## Exercise description
As the answer, give exactly the lines of the records below from the one with "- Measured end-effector" through the one with "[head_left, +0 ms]", ends included and pictures left out.

[Extracted records]

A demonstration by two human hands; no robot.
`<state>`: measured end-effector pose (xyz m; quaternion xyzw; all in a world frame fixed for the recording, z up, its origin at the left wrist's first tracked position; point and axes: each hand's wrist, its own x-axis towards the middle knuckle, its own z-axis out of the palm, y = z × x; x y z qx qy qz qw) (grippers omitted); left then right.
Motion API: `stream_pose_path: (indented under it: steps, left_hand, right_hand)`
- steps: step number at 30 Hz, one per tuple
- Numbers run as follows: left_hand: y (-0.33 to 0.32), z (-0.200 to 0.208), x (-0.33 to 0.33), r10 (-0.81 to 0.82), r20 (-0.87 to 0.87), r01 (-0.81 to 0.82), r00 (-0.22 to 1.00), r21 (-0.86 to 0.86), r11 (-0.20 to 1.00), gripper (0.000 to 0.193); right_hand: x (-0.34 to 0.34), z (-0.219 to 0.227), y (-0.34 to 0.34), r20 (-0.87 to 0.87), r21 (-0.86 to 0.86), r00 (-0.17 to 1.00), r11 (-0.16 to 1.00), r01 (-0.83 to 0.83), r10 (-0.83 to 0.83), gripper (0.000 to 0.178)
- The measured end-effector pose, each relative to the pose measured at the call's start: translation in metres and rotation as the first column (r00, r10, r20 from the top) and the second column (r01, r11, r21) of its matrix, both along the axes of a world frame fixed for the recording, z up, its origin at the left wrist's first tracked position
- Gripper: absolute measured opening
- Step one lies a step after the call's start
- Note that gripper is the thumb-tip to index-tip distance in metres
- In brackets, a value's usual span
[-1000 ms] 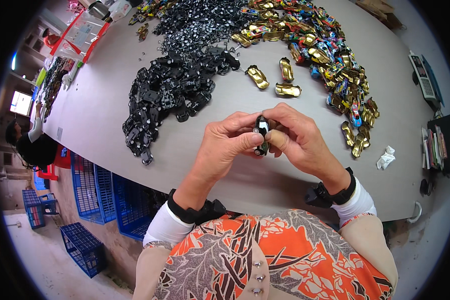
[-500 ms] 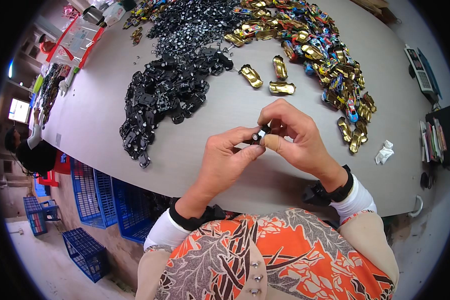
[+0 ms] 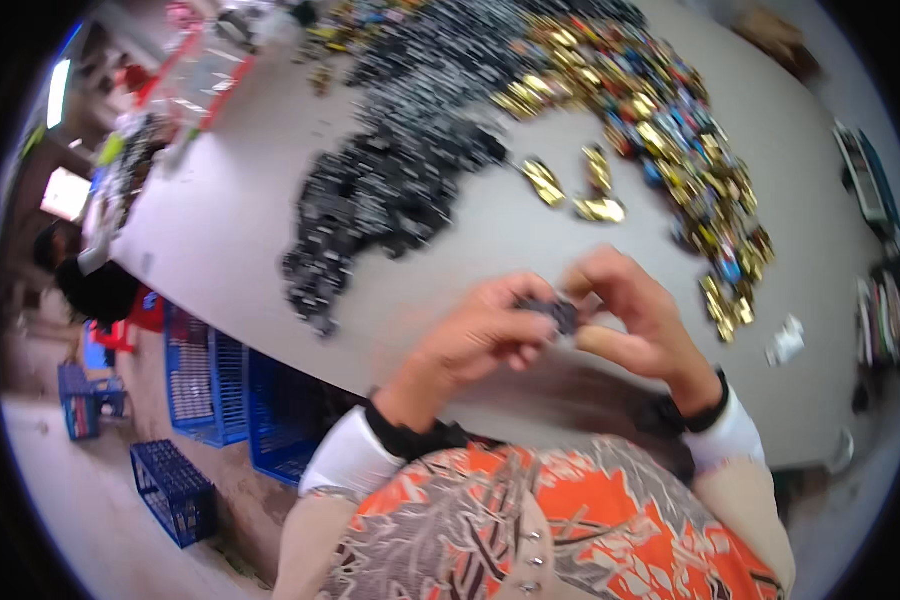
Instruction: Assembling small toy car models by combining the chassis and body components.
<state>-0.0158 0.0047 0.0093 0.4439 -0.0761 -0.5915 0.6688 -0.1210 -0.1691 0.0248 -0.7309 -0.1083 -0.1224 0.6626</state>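
Note:
Close in front of my body, my left hand (image 3: 485, 325) pinches a small black toy car chassis (image 3: 558, 316) between thumb and fingers. Just to the right is my right hand (image 3: 635, 315), its thumb and forefinger curved and apart around the chassis's right end; blur hides whether they touch it. Beyond my hands lie three gold toy car bodies, one of them a sideways gold car body (image 3: 600, 210). To the left spreads a heap of black car chassis (image 3: 370, 195). Small wheel parts (image 3: 430, 105) are piled behind it.
Gold and multicoloured car bodies (image 3: 685, 150) form a long heap at the right. A crumpled white tissue (image 3: 786, 341) lies near the table's (image 3: 470, 250) right side. Blue crates (image 3: 173, 490) stand on the floor at left, where another person (image 3: 95, 290) sits at the table.
The view has shifted and blurred, so everything sits farther right and lower. My right fingers have spread away from the chassis, which stays in my left hand.

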Motion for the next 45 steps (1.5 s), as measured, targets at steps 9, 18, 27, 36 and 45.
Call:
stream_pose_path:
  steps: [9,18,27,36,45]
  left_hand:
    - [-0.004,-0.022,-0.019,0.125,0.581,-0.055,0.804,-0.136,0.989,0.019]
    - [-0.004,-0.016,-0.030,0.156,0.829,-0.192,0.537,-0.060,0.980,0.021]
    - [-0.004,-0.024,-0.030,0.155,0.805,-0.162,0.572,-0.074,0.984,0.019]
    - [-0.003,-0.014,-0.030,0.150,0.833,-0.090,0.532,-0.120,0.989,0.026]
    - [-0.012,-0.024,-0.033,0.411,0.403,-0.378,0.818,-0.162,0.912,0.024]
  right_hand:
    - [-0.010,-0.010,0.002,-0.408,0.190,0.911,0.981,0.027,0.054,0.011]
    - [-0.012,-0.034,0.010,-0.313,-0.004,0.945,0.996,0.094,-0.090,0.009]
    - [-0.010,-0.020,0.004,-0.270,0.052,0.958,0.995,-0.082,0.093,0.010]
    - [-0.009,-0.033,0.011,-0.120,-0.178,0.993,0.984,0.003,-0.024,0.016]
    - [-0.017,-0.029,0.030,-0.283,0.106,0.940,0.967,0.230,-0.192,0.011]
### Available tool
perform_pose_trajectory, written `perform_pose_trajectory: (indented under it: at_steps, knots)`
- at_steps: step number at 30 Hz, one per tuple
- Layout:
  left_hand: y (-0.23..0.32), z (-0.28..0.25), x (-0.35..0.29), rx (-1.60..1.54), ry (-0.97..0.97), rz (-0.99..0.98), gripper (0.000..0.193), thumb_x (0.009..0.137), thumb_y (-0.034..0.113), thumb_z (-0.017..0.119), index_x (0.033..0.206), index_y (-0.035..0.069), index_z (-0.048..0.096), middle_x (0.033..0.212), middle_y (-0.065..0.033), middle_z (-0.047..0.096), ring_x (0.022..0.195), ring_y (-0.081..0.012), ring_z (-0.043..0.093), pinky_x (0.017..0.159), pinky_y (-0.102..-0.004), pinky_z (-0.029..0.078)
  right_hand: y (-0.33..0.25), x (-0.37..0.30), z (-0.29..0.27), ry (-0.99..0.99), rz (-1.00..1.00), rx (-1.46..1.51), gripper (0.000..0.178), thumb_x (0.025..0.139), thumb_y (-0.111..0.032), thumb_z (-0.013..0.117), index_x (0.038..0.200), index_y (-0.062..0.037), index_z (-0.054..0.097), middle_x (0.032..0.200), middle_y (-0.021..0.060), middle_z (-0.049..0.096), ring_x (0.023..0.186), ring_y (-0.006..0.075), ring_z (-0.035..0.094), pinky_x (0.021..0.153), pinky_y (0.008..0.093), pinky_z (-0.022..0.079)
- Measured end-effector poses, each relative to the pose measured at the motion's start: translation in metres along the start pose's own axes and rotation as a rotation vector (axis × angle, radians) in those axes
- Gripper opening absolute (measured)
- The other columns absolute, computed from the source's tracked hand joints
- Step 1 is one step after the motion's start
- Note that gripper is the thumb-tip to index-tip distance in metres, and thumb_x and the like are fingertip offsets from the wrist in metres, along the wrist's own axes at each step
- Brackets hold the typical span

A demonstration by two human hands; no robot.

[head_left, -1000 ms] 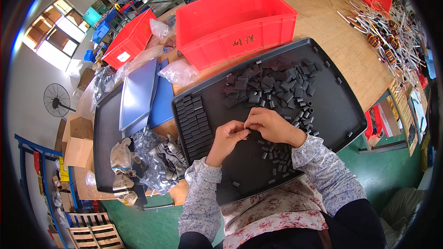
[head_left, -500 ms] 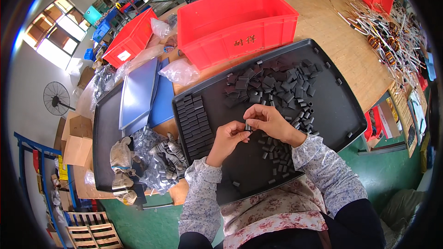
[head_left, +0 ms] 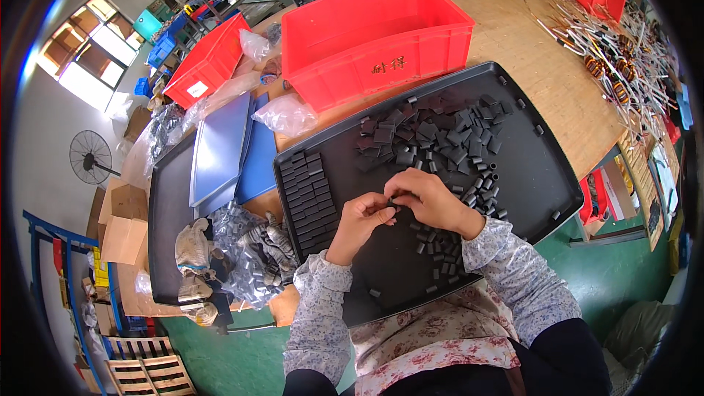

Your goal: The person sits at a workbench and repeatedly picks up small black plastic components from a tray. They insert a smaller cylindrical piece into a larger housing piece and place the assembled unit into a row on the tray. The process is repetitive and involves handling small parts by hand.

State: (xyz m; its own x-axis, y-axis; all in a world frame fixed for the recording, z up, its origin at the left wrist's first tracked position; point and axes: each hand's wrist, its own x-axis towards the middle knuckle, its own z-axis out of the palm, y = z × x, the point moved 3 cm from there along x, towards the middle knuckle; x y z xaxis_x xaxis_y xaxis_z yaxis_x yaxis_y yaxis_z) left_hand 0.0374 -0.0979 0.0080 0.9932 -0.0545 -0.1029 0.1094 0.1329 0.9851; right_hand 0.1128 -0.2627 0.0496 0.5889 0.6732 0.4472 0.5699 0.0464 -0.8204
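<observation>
My left hand (head_left: 361, 221) and my right hand (head_left: 434, 202) meet over the black tray (head_left: 541, 189). Both are closed, their fingertips pinching one small dark cylinder (head_left: 394, 204), mostly hidden by the fingers. Beyond them lies a loose heap of flat black pieces (head_left: 440, 133). Short dark cylinders (head_left: 482, 194) are scattered beside and below my right hand, some under it. Along the tray's left side, black pieces (head_left: 309, 198) lie in neat, close-packed rows.
A red bin (head_left: 378, 59) stands behind the tray, with another red bin (head_left: 209, 59) farther left. Blue sheets (head_left: 222, 150), a plastic bag of grey parts (head_left: 249, 249) and gloves (head_left: 193, 249) lie to the left. Wired coils (head_left: 620, 66) cover the table's far right.
My right hand's fingers have shifted slightly and curled closer over the small cylinder, covering more of it. My left hand stays nearly in place.
</observation>
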Motion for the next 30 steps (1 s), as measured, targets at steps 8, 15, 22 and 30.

## Result for this exercise
- Measured end-effector poses, each relative to the pose measured at the motion's start: translation in metres along the start pose's own axes and rotation as a rotation vector (axis × angle, radians) in those axes
- Gripper opening absolute (measured)
- The other columns absolute, computed from the source's tracked hand joints
- Step 1 is one step after the motion's start
- Note that gripper is the thumb-tip to index-tip distance in metres, and thumb_x and the like are fingertip offsets from the wrist in metres, along the wrist's own axes at each step
- Brackets hold the typical span

A demonstration by two human hands; no robot.

[head_left, -1000 ms] 
[head_left, -500 ms] 
[head_left, +0 ms] 

This output requires nothing further.